A MAJOR legislation that could lead to a minimum percentage of Bahrainisation of jobs in private hospitals, medical centres and clinics across the country is set to be debated by the Shura Council on Sunday.
Amendments to the 2015 Private Medical Establishments Law have been recommended for approval by Shura’s services committee, chaired by Dr Jameela Al Salman.
The panel said the Supreme Council for Health (SCH) should ensure that sufficient medical professionals are available, with priority given to Bahrainis, except in rare specialisations where qualified citizens are unavailable.
She, however, added that the 50 per cent mandatory Bahrainisation, proposed by Parliament, would be difficult to achieve.
“According to statistics presented by the Labour Ministry until June 2024, Bahraini graduates in the general medical specialisation are 516, out of 1,052 job-seekers,” Dr Al Salman pointed out.
“The 50pc sought by MPs disregards specialisations, which could see hospitals employing medics across departments that don’t need them, in a bid to avoid penalties or punishments,” she explained.

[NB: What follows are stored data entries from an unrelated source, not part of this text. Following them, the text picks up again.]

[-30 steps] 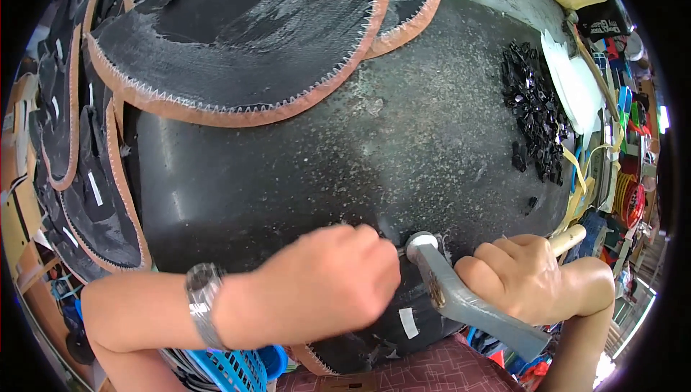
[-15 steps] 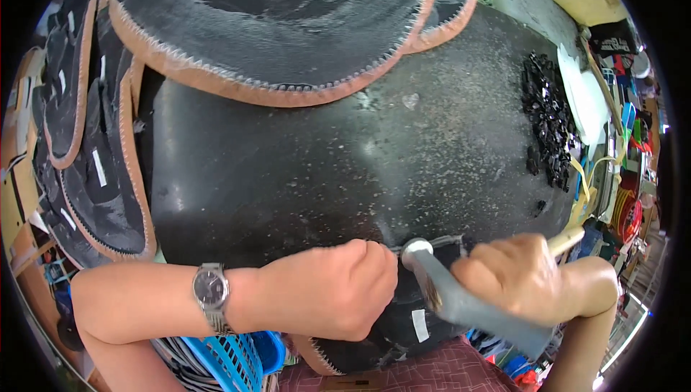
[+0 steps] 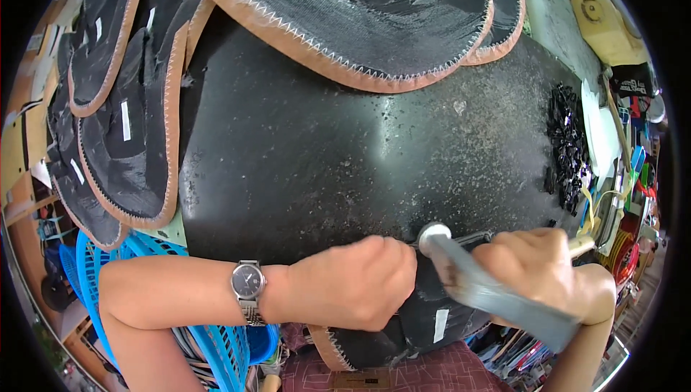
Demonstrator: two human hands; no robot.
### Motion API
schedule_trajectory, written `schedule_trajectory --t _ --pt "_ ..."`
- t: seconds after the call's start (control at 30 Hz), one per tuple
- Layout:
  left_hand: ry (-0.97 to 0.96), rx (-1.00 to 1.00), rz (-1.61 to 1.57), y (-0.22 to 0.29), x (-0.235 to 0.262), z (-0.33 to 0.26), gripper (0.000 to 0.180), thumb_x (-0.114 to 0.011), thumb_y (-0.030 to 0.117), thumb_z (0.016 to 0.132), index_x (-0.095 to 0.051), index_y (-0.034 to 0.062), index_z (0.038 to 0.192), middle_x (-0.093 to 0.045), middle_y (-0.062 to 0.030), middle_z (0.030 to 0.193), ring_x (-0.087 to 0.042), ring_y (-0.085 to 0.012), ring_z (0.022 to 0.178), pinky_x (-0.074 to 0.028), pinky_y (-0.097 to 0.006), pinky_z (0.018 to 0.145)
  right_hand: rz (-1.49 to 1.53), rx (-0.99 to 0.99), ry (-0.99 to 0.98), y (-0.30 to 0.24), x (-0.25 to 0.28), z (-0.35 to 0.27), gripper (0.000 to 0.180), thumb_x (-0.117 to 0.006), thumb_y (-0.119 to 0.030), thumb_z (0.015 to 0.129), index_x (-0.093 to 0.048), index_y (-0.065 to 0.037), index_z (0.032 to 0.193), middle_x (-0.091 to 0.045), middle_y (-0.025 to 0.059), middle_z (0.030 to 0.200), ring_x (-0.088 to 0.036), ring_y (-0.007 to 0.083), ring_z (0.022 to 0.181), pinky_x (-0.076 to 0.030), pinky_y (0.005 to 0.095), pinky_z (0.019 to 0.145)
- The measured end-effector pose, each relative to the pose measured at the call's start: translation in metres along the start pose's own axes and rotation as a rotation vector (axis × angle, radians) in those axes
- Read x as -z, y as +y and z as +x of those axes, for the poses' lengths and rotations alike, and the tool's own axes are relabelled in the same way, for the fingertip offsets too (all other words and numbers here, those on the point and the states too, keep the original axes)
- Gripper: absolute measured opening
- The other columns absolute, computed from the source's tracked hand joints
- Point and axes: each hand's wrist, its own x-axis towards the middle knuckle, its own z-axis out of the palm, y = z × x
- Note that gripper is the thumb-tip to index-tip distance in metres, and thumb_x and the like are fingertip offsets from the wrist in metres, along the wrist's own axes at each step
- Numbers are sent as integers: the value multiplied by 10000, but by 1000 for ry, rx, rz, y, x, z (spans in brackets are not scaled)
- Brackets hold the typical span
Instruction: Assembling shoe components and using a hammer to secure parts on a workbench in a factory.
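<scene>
My right hand point(image 3: 536, 269) is closed round the pale handle of a hammer point(image 3: 497, 298). The hammer's round face points toward my left hand point(image 3: 356, 284), which is a closed fist at the near edge of a black work surface point(image 3: 302, 169). What the left fingers pinch, if anything, is hidden behind the knuckles. Under and beside both hands lies a black shoe upper point(image 3: 417, 327) with a tan, zigzag-stitched border and a small white label. Its near part reaches over my lap. The hammer looks slightly blurred.
More black stitched uppers with tan borders point(image 3: 403, 81) lie at the far side and are stacked at the left point(image 3: 137, 169). A heap of small shiny black pieces point(image 3: 567, 147) sits at the right edge. Blue plastic baskets point(image 3: 223, 352) stand low at the left, and a yellow container point(image 3: 608, 28) is far right.
The whole view has shifted, so the uppers and the surface sit farther right in it. Both hands keep nearly the same pose, the hammer's face still close to the left fist.
</scene>
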Motion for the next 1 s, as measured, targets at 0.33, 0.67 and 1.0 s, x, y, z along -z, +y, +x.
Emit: schedule_trajectory --t 0.33,0.67,1.0 --pt "24 117 5 -33 -13 62 110 -595 160 665 -520 90 706 -448 -28 713 -515 -190 651 -451 -307 544 -56 -262 36 7 -3 -35 389 -676 -113 639 -575 -21 1004 -543 85 696 -599 284 548 -478 370 491" --pt "21 419 -267 -33 -20 58 173 -717 114 695 -628 59 832 -592 -35 799 -585 -193 664 -469 -302 546 -52 -335 123 17 -8 -39 289 -693 -184 654 -549 -70 878 -517 60 636 -587 244 500 -481 356 446" --pt "112 242 -200 -24 -23 46 238 -654 112 676 -673 40 902 -615 -57 862 -560 -155 642 -441 -268 532 37 -378 51 22 -1 -40 351 -693 -82 619 -534 -44 930 -508 71 674 -570 245 514 -438 345 440"
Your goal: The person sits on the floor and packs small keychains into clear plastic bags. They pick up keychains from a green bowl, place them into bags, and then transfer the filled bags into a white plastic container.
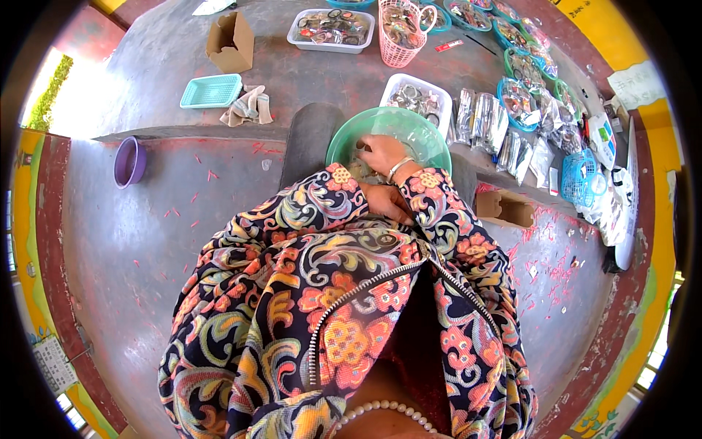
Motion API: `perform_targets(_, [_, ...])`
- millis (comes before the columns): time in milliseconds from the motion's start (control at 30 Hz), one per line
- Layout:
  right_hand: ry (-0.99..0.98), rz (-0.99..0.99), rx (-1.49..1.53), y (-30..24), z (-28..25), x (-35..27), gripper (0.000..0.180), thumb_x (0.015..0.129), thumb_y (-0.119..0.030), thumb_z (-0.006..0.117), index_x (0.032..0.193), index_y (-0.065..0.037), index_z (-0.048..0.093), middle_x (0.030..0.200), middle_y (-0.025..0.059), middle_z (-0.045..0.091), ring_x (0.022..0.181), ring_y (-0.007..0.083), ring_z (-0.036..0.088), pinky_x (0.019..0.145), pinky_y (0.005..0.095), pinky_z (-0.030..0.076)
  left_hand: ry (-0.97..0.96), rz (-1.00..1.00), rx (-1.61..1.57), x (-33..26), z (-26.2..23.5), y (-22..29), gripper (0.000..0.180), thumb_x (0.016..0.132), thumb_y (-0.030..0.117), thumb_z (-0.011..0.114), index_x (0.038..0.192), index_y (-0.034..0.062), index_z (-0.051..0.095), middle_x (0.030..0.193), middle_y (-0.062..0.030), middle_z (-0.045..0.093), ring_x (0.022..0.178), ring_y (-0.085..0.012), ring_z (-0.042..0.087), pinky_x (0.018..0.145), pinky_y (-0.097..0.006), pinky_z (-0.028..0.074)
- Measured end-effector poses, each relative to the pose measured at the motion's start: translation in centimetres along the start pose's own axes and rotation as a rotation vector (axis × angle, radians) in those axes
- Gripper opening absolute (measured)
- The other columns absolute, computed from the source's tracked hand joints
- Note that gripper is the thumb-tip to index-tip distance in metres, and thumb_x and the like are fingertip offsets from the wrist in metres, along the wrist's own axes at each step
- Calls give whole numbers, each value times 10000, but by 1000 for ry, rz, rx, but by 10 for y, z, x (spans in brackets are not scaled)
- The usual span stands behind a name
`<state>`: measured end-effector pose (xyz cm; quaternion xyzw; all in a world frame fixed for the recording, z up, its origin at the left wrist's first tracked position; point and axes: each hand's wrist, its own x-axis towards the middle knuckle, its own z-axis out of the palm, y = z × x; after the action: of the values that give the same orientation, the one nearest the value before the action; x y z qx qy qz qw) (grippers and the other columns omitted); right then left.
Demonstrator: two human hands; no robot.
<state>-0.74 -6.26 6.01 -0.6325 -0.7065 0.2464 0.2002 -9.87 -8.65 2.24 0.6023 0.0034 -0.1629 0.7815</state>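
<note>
1. Sitting at the upper centre of the frame, the bowl [430,139] is green, round and wide. The white tray [447,106] stands just behind it, and the dark block [306,143] is just left of it.
2. The right hand [382,154] is over the bowl's inside, fingers curled downward. Its fingertips are hidden, so I cannot tell whether this grip pinches anything.
3. The left hand [387,203] lies lower, near the bowl's front edge and partly behind the right sleeve [431,190]. Its fingers are covered; I cannot tell whether that grip is spread or pressed together.
4. What lies in the bowl is too blurred to name.
5. I judge the bowl to be thin plastic: light, slightly springy, and slippery if wet. A hard squeeze on one side would probably bend its wall.
6. For lifting, the best hold would be the rim at opposite sides, left and right, thumbs over the lip and fingers beneath, keeping it level.
</note>
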Motion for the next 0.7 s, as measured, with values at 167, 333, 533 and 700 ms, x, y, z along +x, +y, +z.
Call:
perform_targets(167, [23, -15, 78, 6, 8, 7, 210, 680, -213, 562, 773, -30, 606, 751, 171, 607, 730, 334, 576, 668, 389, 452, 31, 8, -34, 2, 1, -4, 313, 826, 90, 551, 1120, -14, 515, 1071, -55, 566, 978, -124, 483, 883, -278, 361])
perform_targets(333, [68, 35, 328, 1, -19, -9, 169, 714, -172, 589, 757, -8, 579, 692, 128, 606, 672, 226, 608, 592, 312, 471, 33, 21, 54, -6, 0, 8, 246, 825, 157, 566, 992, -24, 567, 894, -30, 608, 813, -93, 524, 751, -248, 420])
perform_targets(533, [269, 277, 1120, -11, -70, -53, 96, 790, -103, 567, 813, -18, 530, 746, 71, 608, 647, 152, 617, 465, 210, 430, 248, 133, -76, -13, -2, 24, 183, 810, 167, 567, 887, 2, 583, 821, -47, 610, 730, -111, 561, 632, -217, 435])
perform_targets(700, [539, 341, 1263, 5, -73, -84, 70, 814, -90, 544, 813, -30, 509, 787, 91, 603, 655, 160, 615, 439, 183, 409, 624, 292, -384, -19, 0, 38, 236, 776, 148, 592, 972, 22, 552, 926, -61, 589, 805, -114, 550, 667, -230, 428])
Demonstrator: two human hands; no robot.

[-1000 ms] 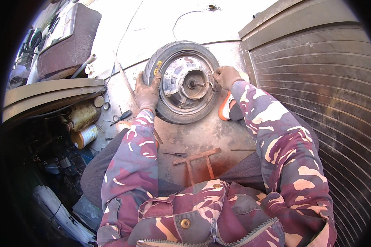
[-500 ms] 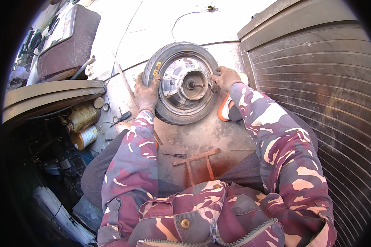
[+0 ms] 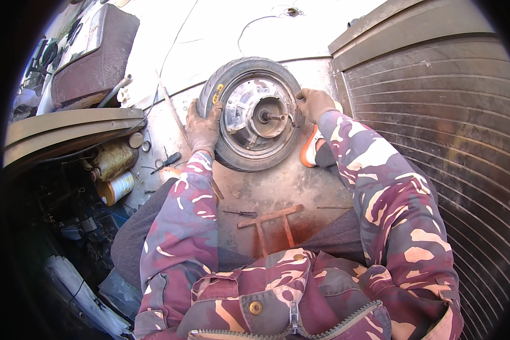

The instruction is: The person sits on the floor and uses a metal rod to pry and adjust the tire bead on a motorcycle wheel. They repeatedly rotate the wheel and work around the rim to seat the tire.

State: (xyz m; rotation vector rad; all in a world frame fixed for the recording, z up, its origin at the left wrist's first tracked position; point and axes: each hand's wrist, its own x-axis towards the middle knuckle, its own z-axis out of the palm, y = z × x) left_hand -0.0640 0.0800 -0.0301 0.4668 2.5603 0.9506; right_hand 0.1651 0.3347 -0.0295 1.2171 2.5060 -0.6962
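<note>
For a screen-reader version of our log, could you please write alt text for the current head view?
A tyred wheel sits on the floor before a person in a camouflage jacket, whose left grip holds its left side while the right grip is at its right edge. Nearer the person lies a rusty metal frame; a slatted panel stands at right.

This looks like a small vehicle-repair workshop: a tyred scooter wheel (image 3: 245, 116) rests on the stained floor (image 3: 249, 190), with a screwdriver (image 3: 171, 160), a rusty metal bracket (image 3: 271, 215) and a white-and-orange tub (image 3: 117, 188) scattered nearby, and a dirt-streaked slatted panel (image 3: 430, 107) standing along the right side.
</note>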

“This is where the legislation has gone wrong, otherwise prioritising Bahraini medics is the right approach. So we have given the authority to the SCH to determine the percentages and accordingly grant licences for medics to do work.”
Labour Ministry assistant under-secretary for labour affairs Ahmed Al Hayki said licences for expats are only granted following consultations with the National Health Regulatory Authority (NHRA).
“Bahrainis are being prioritised in the private medical sector, with several initiatives, incentives and schemes benefiting them, including wages and continuous training,” he said.
Health Minister Dr Jalila Al Sayyed said Bahraini medics are preferred over expatriates, even if latter have more years of experience.
“Qualified citizens are given preference for every vacancy before an expat,” she added. “Tamkeen (Labour Fund) initiatives have also helped Bahrainis by putting them in a stronger position for recruitment.”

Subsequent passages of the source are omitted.